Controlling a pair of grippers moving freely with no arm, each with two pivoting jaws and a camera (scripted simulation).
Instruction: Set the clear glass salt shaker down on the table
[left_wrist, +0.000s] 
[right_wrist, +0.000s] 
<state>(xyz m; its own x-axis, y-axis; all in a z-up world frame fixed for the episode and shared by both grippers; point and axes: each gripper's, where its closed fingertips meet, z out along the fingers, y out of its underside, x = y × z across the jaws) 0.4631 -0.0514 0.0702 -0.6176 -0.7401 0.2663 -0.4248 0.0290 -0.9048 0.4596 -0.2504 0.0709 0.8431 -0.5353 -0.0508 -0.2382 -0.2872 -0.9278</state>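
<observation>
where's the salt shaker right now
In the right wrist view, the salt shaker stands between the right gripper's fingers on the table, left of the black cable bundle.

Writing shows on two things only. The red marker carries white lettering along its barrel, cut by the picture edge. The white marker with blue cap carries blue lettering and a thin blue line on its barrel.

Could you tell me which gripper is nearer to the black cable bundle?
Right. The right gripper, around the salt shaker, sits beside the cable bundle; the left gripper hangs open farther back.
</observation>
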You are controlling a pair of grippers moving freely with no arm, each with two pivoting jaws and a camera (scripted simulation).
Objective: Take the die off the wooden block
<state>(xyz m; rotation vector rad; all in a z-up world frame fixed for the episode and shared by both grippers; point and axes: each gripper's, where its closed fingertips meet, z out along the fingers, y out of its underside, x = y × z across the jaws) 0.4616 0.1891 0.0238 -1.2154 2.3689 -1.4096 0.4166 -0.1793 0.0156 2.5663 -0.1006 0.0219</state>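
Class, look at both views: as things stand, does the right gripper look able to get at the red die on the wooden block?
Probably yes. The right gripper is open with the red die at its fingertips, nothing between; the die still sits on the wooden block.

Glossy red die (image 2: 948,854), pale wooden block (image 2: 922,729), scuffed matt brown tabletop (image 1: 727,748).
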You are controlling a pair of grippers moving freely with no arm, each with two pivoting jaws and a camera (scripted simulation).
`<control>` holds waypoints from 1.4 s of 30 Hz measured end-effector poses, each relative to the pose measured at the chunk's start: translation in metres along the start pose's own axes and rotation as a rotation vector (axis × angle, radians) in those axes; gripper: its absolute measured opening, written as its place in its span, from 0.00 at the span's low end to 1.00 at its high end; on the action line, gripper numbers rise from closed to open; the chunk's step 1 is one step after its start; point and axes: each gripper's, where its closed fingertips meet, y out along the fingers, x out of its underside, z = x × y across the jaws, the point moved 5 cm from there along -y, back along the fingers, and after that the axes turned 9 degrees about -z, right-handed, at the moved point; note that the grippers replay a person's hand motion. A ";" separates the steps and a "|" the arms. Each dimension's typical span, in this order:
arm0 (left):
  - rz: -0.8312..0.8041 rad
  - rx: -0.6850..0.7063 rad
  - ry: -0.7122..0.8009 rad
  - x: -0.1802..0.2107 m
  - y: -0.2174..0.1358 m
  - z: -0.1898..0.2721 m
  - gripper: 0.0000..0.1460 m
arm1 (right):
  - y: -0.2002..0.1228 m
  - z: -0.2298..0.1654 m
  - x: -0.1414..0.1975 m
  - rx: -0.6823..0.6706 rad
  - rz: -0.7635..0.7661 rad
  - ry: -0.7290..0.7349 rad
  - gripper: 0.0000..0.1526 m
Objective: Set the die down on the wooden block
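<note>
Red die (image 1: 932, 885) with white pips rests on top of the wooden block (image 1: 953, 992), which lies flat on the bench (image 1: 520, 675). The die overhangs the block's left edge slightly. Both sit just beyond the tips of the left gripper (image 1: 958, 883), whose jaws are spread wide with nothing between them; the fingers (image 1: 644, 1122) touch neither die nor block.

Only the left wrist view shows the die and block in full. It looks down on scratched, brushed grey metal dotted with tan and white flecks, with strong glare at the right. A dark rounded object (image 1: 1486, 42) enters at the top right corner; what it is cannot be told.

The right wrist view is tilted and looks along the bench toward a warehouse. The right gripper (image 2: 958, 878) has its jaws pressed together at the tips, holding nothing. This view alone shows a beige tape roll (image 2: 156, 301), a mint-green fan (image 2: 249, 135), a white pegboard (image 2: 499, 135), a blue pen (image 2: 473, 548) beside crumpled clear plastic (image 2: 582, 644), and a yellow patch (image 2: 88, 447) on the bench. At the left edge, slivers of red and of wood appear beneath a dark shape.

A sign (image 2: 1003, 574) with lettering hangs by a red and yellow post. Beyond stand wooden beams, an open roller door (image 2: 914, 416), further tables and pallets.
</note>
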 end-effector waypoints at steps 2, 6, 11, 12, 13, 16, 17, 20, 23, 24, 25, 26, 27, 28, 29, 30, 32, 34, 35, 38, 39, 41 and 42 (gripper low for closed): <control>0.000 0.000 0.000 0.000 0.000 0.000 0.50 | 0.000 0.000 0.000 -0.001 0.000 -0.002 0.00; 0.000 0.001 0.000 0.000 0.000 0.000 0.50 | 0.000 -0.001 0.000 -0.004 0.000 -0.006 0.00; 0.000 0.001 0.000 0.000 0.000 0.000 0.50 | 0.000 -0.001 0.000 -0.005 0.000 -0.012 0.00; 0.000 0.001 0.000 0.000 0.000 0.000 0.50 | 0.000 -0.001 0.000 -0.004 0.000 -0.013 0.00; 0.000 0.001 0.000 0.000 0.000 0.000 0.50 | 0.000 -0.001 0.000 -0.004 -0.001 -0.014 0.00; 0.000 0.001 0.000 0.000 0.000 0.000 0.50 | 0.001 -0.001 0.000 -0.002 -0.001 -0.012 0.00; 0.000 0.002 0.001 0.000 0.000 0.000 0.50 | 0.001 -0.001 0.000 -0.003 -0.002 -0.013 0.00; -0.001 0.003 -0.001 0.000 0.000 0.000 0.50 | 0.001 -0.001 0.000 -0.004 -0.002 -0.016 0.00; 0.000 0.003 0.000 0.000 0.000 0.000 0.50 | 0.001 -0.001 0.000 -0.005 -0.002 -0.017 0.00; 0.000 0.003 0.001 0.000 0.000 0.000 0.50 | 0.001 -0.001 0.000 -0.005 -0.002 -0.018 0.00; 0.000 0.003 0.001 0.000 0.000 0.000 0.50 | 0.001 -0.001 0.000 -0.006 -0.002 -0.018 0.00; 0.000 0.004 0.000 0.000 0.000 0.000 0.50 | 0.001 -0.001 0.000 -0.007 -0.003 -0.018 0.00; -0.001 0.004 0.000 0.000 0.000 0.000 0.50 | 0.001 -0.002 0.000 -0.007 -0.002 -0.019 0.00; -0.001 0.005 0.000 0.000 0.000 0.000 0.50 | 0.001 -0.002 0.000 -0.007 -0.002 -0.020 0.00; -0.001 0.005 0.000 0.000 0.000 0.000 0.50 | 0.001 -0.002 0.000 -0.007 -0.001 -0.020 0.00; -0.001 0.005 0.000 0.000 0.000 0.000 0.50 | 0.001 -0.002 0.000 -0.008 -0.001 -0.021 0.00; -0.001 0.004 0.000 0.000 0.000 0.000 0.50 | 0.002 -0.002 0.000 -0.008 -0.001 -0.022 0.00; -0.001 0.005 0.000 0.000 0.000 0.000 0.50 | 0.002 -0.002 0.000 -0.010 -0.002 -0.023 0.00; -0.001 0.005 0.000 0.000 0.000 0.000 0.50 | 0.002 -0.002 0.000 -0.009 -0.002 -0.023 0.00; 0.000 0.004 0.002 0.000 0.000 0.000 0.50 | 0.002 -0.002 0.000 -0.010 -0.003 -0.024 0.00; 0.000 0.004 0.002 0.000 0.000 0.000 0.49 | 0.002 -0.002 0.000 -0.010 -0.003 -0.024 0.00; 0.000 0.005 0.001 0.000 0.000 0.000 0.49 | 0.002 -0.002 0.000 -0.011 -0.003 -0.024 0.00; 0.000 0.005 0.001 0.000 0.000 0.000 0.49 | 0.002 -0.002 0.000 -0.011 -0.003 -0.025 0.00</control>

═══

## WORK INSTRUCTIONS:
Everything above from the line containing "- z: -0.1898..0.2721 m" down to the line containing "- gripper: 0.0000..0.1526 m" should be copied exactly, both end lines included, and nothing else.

## EXERCISE RESULT:
  - z: -0.1898..0.2721 m
  - gripper: 0.0000..0.1460 m
arm1 (right):
  - y: -0.2002..0.1228 m
  - z: -0.2298..0.1654 m
  - x: -0.1414..0.1975 m
  - rx: -0.6823..0.6706 rad
  - rz: -0.7635..0.7661 rad
  - ry: -0.7290..0.7349 rad
  - gripper: 0.0000..0.1526 m

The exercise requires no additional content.